Sure they do, but by surprisingly modest amounts. In Fig 2. below, we show for a sample of countries, the response of firms, through "under the table" secondary employment, as the overall labor income tax burden is shifted from workers to employers.
Except for Italy and France itself, shifting the burden of the labor income tax from workers to firms/employers has only modest effects on "secondary employment", i.e.. there is negligible increases in tax evasion by firms/employers. An interesting question is then what happens to overall employment. Results in our paper show that workers actually increase labor supply in our model economies: hours worked is higher for all countries in our sample that adopt the French system. We discuss in a later post the source of the gain in employment.
Are such reforms a good thing?
Surprisingly, all countries in our sample experience a welfare gain in our policy experiments with French taxes. Our welfare evaluation is based on a consumption equivalent units comparison. These are summarized in Fig. 3 below.

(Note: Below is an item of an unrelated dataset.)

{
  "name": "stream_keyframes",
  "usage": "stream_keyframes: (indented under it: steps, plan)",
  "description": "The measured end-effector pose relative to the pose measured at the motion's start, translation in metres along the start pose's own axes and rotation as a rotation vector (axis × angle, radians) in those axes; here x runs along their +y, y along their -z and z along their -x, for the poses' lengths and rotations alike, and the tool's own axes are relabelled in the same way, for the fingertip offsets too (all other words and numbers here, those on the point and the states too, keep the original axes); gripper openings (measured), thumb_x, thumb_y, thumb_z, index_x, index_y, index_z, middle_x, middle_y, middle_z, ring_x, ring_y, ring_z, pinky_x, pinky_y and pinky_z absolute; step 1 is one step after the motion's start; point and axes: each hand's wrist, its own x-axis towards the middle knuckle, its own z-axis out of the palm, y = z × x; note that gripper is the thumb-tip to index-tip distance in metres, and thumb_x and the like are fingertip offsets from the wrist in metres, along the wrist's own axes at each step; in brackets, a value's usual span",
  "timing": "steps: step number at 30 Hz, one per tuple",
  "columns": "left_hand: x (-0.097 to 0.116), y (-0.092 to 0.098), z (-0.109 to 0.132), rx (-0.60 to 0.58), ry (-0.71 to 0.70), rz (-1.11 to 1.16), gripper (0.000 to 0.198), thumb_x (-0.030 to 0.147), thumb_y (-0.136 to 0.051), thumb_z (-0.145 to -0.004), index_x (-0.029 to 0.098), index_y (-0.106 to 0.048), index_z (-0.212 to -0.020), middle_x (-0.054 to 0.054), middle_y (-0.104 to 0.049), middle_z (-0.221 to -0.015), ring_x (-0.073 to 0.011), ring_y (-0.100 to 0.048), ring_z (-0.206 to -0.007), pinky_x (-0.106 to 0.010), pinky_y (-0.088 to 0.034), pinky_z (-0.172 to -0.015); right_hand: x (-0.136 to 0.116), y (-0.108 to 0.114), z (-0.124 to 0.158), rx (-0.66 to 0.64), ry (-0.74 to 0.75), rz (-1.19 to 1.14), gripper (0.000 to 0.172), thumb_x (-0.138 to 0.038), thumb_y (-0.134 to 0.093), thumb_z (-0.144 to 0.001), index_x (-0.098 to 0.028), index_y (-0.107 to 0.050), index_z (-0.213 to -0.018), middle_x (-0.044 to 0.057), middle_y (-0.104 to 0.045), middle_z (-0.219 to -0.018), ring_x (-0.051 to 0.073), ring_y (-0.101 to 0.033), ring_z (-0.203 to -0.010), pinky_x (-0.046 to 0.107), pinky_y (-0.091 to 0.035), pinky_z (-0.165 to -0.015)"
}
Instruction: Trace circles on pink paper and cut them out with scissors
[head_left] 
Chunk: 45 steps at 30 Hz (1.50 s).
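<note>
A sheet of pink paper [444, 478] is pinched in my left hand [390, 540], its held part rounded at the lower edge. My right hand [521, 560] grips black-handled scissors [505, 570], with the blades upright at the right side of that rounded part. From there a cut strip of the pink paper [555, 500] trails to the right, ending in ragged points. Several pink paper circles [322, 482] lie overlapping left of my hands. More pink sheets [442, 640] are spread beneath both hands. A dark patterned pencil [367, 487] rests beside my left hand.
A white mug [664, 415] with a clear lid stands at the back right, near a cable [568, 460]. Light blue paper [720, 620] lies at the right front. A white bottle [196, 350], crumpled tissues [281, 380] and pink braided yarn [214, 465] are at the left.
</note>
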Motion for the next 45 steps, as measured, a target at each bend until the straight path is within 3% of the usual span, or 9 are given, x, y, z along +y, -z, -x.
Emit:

Fig. 3: Welfare Change from Changing Tax Structure
After accounting for responses of workers through labor supply and that of firms through investment and tax evasion, our economies still experience considerable gains in welfare. For instance, the representative Danish worker-consumer would experience a gain equivalent to 15% of their expected lifetime consumption if Denmark adopted French levels of employer social security contributions!!! The gains are large for any country in our sample with high labor income taxes and low firm social security contributions.
Gilbert Mbara, Ryszard Kokoszczynski, Joanna Tyrowicz
Striking a balance: optimal tax policy with labor market duality
We develop a dynamic general equilibrium model in which firms may evade the employer contribution component of social security taxes by offering some workers "secondary contracts". When calibrated, the model yields estimates of secondary labor market participation consistent with empirical evidence for the EU14 countries and the US. We investigate the optimal mix of the avoidable and unavoidable components of labor taxes and analyze the fiscal and macroeconomic effects of bringing the composition to the welfare optimum. We find that partial labor tax evasion makes tax revenues more elastic, but full tax compliance need not be a welfare enhancing policy mix.